Exercise details: Print the data that follows exactly as it stands, from its first line through the line containing "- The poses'", and stop there.

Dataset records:
====================

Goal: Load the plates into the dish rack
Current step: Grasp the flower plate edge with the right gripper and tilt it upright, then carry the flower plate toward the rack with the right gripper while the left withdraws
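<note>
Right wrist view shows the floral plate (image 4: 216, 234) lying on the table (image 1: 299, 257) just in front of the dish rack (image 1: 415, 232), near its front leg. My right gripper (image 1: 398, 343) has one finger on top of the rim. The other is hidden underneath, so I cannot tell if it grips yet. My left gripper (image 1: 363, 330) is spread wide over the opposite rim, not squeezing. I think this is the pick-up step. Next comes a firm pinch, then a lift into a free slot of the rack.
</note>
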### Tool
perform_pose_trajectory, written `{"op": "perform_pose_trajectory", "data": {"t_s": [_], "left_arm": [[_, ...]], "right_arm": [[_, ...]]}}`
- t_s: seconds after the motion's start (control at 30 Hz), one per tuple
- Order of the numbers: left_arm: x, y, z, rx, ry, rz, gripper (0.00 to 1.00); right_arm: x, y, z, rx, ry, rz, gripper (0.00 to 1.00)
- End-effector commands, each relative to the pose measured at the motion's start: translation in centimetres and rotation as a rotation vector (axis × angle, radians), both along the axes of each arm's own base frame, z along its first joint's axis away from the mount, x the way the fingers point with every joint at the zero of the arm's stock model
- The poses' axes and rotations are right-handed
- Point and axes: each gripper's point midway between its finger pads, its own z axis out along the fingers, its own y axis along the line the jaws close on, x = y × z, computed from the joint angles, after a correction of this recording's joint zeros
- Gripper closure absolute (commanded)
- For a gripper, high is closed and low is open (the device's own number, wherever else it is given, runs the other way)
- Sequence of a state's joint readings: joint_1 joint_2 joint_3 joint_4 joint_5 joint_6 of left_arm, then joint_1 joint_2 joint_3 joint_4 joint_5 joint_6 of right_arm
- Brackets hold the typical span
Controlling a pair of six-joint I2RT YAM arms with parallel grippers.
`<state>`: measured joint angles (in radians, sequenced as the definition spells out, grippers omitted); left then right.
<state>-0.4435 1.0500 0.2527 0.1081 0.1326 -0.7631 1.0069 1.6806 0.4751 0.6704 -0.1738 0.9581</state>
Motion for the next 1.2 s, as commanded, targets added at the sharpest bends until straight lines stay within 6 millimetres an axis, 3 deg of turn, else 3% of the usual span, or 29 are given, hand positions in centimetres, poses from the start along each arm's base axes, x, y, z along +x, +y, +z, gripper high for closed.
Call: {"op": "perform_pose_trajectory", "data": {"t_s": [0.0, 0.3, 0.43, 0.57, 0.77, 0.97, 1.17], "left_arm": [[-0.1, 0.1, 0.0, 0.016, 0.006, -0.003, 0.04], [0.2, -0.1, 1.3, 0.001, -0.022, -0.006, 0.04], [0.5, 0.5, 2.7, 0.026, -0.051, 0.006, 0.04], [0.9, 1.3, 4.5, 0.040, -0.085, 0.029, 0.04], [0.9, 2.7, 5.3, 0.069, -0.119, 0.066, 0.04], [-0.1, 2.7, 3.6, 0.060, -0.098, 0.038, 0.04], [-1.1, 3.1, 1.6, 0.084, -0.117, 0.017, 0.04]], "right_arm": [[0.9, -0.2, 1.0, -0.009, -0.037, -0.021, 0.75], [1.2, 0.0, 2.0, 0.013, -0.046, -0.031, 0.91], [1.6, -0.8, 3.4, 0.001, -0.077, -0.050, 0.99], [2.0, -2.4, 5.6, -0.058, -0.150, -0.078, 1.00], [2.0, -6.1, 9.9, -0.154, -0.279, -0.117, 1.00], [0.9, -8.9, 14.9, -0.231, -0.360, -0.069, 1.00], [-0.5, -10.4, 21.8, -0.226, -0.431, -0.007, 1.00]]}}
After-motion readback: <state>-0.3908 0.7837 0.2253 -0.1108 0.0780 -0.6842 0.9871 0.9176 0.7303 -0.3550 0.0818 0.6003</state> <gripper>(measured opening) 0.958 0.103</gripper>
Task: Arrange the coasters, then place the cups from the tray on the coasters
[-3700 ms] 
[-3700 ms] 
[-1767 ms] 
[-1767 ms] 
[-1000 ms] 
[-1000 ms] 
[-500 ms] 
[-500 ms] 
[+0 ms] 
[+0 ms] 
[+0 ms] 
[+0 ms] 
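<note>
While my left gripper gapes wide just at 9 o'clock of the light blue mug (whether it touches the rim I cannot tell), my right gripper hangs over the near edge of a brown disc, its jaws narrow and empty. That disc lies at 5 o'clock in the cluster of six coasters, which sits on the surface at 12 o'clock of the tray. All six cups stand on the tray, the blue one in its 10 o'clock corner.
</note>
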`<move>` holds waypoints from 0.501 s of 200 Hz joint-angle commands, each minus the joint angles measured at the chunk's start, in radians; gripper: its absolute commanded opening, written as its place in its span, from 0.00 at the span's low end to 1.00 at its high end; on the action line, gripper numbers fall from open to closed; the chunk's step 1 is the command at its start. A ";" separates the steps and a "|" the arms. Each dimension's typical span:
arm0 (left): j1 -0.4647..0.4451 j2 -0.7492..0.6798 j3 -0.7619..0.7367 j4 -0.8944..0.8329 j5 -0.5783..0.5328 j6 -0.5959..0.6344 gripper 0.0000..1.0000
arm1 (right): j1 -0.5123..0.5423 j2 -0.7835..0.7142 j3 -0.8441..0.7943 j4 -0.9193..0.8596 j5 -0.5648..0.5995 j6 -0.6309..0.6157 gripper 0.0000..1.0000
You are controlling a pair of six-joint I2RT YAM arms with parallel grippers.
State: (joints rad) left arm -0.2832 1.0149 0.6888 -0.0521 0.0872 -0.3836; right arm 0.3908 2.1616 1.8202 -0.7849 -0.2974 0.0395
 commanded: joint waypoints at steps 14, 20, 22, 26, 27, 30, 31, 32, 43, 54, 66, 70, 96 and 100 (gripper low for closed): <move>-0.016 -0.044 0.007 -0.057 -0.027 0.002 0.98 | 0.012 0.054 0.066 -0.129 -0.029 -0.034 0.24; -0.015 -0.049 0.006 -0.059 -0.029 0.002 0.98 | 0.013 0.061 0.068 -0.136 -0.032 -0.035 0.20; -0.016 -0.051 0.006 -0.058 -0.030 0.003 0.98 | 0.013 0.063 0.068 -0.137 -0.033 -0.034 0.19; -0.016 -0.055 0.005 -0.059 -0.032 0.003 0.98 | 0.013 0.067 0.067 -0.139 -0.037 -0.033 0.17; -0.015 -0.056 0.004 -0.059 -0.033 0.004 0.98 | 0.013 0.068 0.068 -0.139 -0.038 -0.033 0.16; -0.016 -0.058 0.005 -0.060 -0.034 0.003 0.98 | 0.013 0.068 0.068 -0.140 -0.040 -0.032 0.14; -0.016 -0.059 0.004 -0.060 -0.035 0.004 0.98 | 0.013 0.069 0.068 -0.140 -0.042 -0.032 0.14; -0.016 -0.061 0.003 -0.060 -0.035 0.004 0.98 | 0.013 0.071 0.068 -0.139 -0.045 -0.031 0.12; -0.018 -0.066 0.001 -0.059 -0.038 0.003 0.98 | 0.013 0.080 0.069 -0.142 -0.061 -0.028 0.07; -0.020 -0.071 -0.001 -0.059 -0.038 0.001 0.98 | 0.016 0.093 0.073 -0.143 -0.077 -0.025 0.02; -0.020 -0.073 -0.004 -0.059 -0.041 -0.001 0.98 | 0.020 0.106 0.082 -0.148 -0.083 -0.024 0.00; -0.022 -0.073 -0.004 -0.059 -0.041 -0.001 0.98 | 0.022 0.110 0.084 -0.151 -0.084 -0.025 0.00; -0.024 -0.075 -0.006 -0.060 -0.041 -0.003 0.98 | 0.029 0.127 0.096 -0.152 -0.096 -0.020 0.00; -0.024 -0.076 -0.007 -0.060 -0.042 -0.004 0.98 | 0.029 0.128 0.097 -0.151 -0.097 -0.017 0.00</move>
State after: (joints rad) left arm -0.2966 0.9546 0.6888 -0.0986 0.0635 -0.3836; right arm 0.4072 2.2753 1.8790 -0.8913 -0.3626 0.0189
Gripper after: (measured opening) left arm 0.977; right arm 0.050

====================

Finished exercise:
Goal: Load the plates into the dish rack
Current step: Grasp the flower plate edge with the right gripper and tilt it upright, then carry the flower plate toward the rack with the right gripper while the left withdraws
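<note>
Right wrist view shows the floral plate (image 4: 216, 234) lying on the table (image 1: 299, 257) just in front of the dish rack (image 1: 415, 232), near its front leg. My right gripper (image 1: 398, 343) has one finger on top of the rim. The other is hidden underneath, so I cannot tell if it grips yet. My left gripper (image 1: 363, 330) is spread wide over the opposite rim, not squeezing. I think this is the pick-up step. Next comes a firm pinch, then a lift into a free slot of the rack.
</note>
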### Tool
perform_pose_trajectory, written `{"op": "perform_pose_trajectory", "data": {"t_s": [_], "left_arm": [[_, ...]], "right_arm": [[_, ...]]}}`
- t_s: seconds after the motion's start (control at 30 Hz), one per tuple
- Order of the numbers: left_arm: x, y, z, rx, ry, rz, gripper (0.00 to 1.00); right_arm: x, y, z, rx, ry, rz, gripper (0.00 to 1.00)
- End-effector commands, each relative to the pose measured at the motion's start: translation in centimetres and rotation as a rotation vector (axis × angle, radians), both along the axes of each arm's own base frame, z along its first joint's axis away from the mount, x the way the fingers point with every joint at the zero of the arm's stock model
- The poses' axes and rotations are right-handed

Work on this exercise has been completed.